New York — A compound found in beetroot that gives the vegetable its distinctive red colour could help prevent Alzheimer's, finds a study that could lead to the development of drugs for treating the disease.
The findings showed that the compound betanin in beetroot extract could eventually help slow the accumulation of misfolded proteins in the brain, a process that is associated with Alzheimer's disease.
"Our data suggest that betanin shows some promise as an inhibitor of certain chemical reactions in the brain that are involved in the progression of Alzheimer's disease," said Li-June Ming, from the University of South Florida.
Beta-amyloid is a sticky protein fragment, or peptide, that accumulates in the brain, disrupting communication between brain cells called neurons.
Much of the damage occurs, when beta-amyloid attaches itself to metals such as iron or copper.
These metals can cause beta-amyloid peptides to misfold and bind together in clumps that can promote inflammation and oxidation -- a process similar to rusting -- in nearby neurons, eventually killing them.
Betanin is also used in commercial dyes that readily binds to metals.
The team investigated betanin's potential to block the effects of copper on beta-amyloid and, in turn, prevent the misfolding of these peptides and the oxidation of neurons.

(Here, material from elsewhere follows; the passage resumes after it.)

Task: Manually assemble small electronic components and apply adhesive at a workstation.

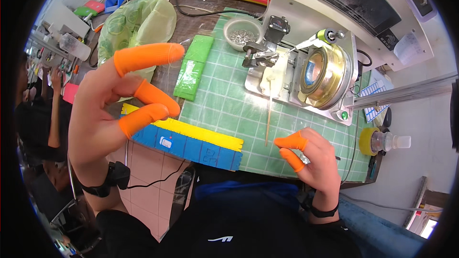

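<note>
My left hand (98, 100) is raised above the left side of the bench. Orange finger cots cover its thumb, index and middle fingers. The index finger points out apart from the others, while the thumb and middle fingertip press together; anything between them is too small to make out. Low over the green mat (258, 155), my right hand (318, 155) has its cotted thumb and index finger drawn close in a pinch. I cannot see what they hold. A thin wooden stick (269, 119) juts toward that hand from the soldering machine (282, 71), which carries a spool of wire (325, 76).
Blue and yellow strips (191, 148) line the mat's front left edge. Behind them lie a green packet (193, 67) and a green plastic bag (138, 26). A bowl of small metal parts (242, 33) stands beside the machine. A capped bottle (382, 142) sits far right. Another person (40, 105) is at left.
</note>
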The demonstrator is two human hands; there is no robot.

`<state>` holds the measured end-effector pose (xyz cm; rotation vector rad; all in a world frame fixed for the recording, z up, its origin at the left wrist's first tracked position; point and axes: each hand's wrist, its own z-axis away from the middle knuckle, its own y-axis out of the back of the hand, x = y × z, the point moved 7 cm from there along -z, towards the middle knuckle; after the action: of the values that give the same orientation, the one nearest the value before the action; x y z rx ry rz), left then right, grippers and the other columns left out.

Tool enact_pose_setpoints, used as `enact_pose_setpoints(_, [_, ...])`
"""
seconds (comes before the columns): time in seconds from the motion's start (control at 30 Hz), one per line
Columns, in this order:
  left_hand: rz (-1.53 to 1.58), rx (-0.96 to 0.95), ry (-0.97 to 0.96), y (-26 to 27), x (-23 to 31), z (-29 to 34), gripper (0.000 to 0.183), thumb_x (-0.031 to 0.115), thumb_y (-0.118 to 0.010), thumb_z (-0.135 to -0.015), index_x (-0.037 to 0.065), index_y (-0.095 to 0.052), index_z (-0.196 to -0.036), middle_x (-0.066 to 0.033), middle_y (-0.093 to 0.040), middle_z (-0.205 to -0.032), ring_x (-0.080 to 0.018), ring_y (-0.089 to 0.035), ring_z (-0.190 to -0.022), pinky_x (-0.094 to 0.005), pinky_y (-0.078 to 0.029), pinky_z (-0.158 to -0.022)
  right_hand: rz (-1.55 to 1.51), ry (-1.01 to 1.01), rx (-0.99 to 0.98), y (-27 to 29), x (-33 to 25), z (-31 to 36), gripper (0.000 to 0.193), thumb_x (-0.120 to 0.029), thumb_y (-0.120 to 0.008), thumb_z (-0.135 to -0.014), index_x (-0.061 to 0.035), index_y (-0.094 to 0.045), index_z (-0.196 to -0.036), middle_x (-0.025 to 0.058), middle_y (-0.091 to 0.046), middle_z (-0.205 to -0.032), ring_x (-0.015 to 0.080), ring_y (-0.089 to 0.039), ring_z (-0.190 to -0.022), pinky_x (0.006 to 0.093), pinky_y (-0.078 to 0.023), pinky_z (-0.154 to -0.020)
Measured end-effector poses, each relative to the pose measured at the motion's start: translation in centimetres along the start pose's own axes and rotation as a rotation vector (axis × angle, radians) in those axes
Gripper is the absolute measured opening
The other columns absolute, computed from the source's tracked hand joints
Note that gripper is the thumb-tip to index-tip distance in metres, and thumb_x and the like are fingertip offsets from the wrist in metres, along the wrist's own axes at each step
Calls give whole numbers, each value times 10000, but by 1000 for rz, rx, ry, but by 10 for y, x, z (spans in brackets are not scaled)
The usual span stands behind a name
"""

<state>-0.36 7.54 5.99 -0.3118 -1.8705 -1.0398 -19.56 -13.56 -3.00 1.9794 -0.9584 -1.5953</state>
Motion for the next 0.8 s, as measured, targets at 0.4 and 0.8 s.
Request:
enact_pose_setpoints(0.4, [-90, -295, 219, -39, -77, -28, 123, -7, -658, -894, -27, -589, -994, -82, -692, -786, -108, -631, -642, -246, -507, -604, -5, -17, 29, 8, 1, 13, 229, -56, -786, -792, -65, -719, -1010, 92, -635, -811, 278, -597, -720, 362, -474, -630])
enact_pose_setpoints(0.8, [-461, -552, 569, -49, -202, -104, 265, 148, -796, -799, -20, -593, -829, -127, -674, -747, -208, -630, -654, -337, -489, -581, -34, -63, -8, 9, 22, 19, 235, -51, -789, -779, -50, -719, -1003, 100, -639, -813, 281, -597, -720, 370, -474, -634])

When betanin was added to the copper-bound beta-amyloid mixture, the researchers found oxidation dropped by as much as 90 per cent, suggesting that misfolding of the peptides was potentially suppressed.
"We can't say that betanin stops the misfolding completely, but we can say that it reduces oxidation," noted Darrell Cole Cerrato from the varsity.
"Less oxidation could prevent misfolding to a certain degree, perhaps even to the point that it slows the aggregation of beta-amyloid peptides, which is believed to be the ultimate cause of Alzheimer's," Cerrato explained.
The results were presented at the 255th National Meeting & Exposition of the American Chemical Society in New Orleans.